When Bourne does return to L.A., it will be with a new company. He recently announced that he was splitting with longtime producing partner Katharine Dore and forming a new company, New Adventures, which will be headquartered at the Old Vic Theatre, where Bourne is now an associate director. Bourne will continue to maintain artistic oversight of the AMP trilogy of hits, but has turned over the business of managing and touring to Dore in order to focus on creating new dance work and revisiting dances created back when AMP was a struggling nonprofit.

“There’s a certain grandness to AMP now, and I don‘t want to be associated with that anymore,” he says. “I like doing the big pieces, but this new company, which will have all of my longtime dancers, gives me a little more flexibility to do a variety of work.”

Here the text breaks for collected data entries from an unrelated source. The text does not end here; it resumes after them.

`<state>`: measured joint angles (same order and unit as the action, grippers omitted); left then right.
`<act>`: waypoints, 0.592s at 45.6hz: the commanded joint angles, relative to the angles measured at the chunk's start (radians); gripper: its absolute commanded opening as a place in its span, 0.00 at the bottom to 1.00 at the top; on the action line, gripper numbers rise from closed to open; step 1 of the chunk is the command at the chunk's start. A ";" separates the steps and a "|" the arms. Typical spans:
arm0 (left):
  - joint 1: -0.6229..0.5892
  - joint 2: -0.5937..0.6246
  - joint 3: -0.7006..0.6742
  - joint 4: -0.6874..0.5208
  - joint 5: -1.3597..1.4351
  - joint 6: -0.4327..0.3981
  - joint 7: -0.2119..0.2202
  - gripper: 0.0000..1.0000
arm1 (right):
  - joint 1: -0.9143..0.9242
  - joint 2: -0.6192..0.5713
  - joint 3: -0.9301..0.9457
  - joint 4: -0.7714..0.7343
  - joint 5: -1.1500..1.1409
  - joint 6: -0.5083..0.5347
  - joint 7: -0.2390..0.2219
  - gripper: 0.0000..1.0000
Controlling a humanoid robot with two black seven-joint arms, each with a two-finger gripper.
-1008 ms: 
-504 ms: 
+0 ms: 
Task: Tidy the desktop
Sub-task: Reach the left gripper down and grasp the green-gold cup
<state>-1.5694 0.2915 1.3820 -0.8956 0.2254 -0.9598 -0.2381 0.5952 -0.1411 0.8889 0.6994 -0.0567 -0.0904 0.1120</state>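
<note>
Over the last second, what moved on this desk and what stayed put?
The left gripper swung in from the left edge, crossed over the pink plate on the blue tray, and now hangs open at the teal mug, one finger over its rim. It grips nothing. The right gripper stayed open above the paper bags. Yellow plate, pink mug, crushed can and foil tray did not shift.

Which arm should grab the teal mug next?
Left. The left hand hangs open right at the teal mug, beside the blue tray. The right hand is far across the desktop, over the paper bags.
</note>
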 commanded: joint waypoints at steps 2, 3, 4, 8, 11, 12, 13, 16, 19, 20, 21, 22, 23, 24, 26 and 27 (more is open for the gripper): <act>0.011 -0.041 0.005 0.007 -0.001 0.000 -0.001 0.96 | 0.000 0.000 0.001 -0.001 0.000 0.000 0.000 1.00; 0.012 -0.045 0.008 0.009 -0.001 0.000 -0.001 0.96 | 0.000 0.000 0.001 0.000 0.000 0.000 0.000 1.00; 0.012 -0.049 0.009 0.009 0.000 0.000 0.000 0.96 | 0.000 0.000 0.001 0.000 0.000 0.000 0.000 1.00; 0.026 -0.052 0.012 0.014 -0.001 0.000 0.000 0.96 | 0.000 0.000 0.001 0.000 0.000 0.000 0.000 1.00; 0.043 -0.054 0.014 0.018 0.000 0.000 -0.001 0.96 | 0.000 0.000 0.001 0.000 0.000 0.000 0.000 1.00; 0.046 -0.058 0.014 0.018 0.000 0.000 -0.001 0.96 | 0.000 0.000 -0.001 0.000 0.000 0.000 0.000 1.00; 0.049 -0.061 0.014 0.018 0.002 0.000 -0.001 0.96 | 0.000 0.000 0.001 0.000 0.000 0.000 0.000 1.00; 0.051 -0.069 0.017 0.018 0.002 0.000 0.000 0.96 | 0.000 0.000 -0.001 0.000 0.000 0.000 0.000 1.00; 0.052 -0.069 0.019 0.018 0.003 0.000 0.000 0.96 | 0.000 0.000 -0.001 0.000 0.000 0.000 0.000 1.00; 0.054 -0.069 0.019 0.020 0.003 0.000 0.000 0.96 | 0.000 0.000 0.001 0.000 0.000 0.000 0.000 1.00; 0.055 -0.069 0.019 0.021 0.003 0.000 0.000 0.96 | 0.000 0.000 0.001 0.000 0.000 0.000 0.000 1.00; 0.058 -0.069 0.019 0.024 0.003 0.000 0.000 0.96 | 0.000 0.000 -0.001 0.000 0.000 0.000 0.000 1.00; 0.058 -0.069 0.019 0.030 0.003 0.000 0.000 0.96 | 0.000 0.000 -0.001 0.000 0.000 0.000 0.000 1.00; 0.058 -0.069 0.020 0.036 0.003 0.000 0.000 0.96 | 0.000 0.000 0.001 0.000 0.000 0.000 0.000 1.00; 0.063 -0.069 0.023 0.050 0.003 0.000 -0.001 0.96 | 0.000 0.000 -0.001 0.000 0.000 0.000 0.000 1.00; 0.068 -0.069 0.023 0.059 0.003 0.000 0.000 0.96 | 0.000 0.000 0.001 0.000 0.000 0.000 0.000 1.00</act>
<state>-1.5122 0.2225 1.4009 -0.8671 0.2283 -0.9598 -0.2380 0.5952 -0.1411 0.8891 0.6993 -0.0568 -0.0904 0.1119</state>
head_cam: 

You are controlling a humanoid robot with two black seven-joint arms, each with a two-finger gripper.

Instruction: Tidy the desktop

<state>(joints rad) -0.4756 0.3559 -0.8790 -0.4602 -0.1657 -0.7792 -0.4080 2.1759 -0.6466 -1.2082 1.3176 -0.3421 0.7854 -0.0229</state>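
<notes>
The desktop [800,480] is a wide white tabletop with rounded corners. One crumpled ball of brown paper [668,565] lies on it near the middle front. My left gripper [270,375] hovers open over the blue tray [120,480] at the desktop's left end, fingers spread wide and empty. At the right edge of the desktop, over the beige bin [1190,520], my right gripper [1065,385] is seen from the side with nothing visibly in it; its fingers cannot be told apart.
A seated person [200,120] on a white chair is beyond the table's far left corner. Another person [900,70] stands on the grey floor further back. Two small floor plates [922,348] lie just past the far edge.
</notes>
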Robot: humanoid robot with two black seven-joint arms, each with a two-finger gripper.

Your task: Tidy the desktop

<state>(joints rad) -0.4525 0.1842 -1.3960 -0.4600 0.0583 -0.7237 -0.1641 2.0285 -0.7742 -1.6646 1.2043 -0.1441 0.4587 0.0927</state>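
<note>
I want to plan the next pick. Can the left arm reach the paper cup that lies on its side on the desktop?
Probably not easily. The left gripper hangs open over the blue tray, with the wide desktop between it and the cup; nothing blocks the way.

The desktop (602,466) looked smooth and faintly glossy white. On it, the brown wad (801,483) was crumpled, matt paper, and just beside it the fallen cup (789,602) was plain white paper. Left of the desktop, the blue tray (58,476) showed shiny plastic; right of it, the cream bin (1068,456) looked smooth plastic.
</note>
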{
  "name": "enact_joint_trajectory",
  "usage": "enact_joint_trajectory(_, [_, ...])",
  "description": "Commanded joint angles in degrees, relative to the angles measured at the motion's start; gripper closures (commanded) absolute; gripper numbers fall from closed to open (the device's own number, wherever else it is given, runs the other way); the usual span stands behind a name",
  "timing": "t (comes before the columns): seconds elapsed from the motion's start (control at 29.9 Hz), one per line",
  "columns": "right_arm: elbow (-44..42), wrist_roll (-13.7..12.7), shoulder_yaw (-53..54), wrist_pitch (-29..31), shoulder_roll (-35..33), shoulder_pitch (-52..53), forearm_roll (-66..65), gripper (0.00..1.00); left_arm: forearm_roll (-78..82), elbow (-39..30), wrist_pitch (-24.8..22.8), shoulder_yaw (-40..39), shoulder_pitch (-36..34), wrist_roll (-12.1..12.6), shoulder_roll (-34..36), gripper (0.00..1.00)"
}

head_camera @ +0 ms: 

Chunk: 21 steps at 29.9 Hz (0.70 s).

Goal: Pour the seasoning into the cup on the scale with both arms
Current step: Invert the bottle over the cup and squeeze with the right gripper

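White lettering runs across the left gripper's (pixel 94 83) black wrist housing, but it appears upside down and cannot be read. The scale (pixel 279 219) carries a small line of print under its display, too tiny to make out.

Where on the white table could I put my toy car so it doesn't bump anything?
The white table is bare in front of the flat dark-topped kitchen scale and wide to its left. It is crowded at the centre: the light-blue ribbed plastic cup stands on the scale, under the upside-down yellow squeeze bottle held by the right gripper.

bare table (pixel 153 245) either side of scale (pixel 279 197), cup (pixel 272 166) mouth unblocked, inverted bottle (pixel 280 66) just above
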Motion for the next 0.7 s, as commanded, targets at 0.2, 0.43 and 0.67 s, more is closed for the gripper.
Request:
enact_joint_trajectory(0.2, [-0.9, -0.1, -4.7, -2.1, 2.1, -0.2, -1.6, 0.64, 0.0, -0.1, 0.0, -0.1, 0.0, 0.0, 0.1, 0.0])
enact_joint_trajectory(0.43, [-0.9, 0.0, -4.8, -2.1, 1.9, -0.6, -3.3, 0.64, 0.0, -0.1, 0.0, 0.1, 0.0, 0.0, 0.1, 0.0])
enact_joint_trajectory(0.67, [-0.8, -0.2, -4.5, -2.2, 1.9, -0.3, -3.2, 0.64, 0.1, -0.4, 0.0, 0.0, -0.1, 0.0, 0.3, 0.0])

Immediately up on the agenda is an adaptation of the musical South Pacific with renowned stage director Trevor Nunn. Bourne enjoys a comfortable working relationship with Nunn, whom he worked with last year on My Fair Lady. And New Adventures will have its first outing next summer at the National Theater in England, with an experimental piece created for an intimate in-the-round space. Bourne says he hasn’t decided what he will do, but hints that it may be “Pinteresque — you know, all pauses.”

Now Bourne is developing a live stage version of Disney‘s The Little Mermaid. How does this bode for the future of his work? Bourne suffers criticism from both sides. “I’ve been accused of selling out every time I‘ve done something new. People feel that you’re not doing what you once did. I always feel I‘m doing the same kind of work I did when I had six dancers and no budget. There’s just more dancers and bigger sets now.”